Please edit it out in your comment, Vince, Idid the edit on the original.


----------



## DaninVan (Jan 1, 2012)

*Change isGood*



Herb Stoops said:


> OK, thats the Quoridor board with the grooves in it, never heard of that game before.
> 
> http://www.amazon.com/Gigamic-5203-Quoridor-Classic-Game/dp/B00001NTXN
> 
> ...


Yes, I turned down some 1/2" dowelling into pieces, using my DP chuck.
With no turners chisels it was a bit of a chore.

*Herb, could you please edit out that original link which you quoted in your comment. I already changed it in mine.


----------



## Stick486 (Jan 4, 2013)

DaninVan said:


> Yikes!!
> Please edit it out in your comment, Vince, Idid the edit on the original.


I'm telling ta...
it's too late...


----------



## difalkner (Jan 3, 2012)

Those are very nice, well done! I may have to try some like that. My last name starts with 'F' so it'll be easier - is that cheating? :no:


----------



## woodknots (Mar 7, 2012)

@DaninVan

Dan - I don't have the option to remove it from my post - no edit option for some reason, but.....

I was being sarcastic - no one should be able to get to your hard drive from that link. They would need your IP address, then breach your router/firewall (I presume you have something in place, at least a router)

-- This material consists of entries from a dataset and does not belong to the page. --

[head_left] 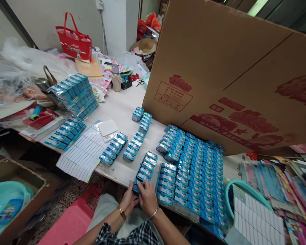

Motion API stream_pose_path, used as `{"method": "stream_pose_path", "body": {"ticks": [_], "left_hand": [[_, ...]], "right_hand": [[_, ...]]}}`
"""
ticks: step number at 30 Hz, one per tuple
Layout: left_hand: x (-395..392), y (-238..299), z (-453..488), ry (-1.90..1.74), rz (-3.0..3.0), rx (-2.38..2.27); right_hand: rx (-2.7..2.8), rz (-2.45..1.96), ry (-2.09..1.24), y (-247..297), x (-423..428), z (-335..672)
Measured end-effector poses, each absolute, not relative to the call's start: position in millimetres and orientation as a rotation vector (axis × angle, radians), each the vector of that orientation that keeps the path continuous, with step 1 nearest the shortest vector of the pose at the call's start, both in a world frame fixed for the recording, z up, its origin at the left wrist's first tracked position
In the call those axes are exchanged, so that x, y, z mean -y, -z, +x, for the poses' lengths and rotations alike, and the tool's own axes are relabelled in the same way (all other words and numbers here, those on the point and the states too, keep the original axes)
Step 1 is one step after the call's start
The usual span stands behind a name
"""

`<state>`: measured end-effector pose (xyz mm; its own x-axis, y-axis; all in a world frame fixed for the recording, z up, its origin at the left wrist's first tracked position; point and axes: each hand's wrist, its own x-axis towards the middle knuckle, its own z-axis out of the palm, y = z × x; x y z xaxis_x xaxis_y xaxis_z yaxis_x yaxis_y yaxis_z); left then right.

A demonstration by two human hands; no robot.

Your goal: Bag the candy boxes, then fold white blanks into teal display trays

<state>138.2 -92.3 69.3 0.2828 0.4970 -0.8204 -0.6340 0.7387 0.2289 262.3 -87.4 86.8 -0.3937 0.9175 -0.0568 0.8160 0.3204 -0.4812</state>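
Head view: left hand (130, 200) and right hand (148, 199) close together, both gripping near end of a blue packet row (146, 167) at table edge (122, 177).

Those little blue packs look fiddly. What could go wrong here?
The left hand and right hand grip the row of blue packs right at the table edge; the nearest packs might slip off. The sheet of labels overhangs that edge and could slide down.

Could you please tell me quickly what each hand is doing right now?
Left hand: closed on the near end of the row of blue packs.
Right hand: closed on that same end, from the other side.
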Motion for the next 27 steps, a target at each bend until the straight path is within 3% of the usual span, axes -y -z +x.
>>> {"method": "stream_pose_path", "body": {"ticks": [27], "left_hand": [[104.0, -52.4, 152.5, -0.712, 0.056, -1.111]], "right_hand": [[2.291, -1.558, -0.673, -79.0, 96.9, 287.0]]}}
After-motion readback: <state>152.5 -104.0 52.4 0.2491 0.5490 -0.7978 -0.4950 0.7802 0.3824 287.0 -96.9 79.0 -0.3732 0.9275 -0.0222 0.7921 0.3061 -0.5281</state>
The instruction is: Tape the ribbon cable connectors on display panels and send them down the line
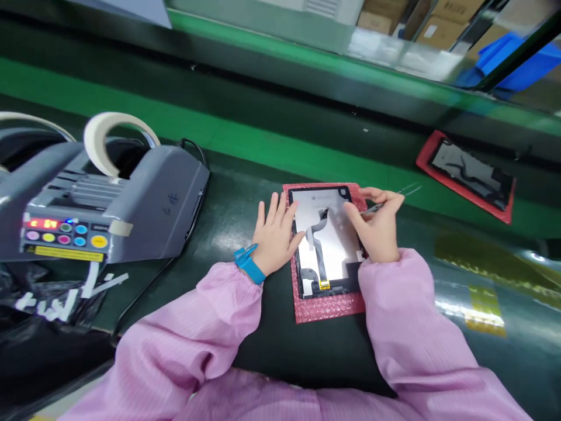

Geez, didn't mean to get Homeland Security involved


----------



## Stick486 (Jan 4, 2013)

vchiarelli said:


> @DaninVan
> 
> Dan - I don't have the option to remove it from my post - no edit option for some reason, but.....
> 
> ...


you sure about that...


----------



## schnewj (Nov 18, 2013)

Thanks for the link, Stick. I found it interesting and the other information as well. I managed to trace the IP address and the router firewall password was extremely easy to defeat. Dan really should have a stronger password.


----------



## Stick486 (Jan 4, 2013)

schnewj said:


> Thanks for the link, Stick. I found it interesting and the other information as well. I managed to trace the IP address and the router firewall password was extremely easy to defeat. Dan really should have a stronger password.


no problemo...
I saved the link to favorites for anyone that wants it...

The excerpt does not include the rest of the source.